_PROBLEM REQUIREMENTS:_
Your answer should be the exact lines of the data below from the one containing "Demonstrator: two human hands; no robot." through the one containing "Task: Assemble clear"; please include nothing else.

+-------+

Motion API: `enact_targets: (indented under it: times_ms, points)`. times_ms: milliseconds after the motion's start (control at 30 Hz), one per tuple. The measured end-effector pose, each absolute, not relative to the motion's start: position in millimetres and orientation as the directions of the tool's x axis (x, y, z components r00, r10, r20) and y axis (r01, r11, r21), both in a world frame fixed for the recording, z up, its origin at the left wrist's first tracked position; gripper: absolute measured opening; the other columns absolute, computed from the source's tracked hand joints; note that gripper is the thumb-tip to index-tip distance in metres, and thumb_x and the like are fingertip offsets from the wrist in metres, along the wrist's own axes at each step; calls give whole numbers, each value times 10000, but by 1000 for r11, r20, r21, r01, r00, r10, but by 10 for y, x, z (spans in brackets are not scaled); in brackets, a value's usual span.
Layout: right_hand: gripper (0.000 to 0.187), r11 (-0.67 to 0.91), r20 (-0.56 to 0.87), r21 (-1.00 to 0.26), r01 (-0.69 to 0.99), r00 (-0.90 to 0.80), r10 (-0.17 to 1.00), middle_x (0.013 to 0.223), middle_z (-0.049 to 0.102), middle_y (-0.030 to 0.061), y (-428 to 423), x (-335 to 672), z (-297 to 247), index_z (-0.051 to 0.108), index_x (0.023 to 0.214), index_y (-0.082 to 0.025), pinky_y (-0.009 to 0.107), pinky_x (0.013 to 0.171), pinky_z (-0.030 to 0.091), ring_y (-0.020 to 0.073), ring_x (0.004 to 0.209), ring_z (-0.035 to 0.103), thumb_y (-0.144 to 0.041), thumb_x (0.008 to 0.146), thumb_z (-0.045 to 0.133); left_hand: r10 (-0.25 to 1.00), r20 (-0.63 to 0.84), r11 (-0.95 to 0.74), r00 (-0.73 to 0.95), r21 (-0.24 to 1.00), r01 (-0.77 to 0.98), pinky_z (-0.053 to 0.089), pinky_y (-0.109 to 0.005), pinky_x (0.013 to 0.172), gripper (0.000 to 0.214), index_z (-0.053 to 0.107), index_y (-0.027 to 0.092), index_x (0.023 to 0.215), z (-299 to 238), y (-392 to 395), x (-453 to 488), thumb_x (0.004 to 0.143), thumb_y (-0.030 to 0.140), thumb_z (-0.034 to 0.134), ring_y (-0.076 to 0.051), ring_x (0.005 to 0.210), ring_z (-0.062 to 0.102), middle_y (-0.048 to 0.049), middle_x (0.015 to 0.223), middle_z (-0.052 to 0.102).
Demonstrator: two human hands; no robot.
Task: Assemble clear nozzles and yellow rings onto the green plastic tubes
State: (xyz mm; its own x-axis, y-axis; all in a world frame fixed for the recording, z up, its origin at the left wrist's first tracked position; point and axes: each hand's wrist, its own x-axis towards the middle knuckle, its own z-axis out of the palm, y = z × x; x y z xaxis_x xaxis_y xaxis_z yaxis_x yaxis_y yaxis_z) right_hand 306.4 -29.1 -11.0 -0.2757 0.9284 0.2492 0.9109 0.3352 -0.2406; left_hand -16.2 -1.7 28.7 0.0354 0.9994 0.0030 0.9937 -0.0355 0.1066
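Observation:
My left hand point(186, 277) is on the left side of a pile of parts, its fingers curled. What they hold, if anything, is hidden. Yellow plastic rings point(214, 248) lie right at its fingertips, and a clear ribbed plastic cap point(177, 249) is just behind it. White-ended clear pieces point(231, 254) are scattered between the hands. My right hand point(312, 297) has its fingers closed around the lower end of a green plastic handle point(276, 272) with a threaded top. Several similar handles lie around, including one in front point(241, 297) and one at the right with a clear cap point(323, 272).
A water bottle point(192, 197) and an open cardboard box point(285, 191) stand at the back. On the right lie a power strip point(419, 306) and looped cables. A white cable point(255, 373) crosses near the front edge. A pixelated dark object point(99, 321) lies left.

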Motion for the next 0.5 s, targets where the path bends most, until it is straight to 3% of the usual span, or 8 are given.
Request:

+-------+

_SOLUTION TO THE PROBLEM:_
Demonstrator: two human hands; no robot.
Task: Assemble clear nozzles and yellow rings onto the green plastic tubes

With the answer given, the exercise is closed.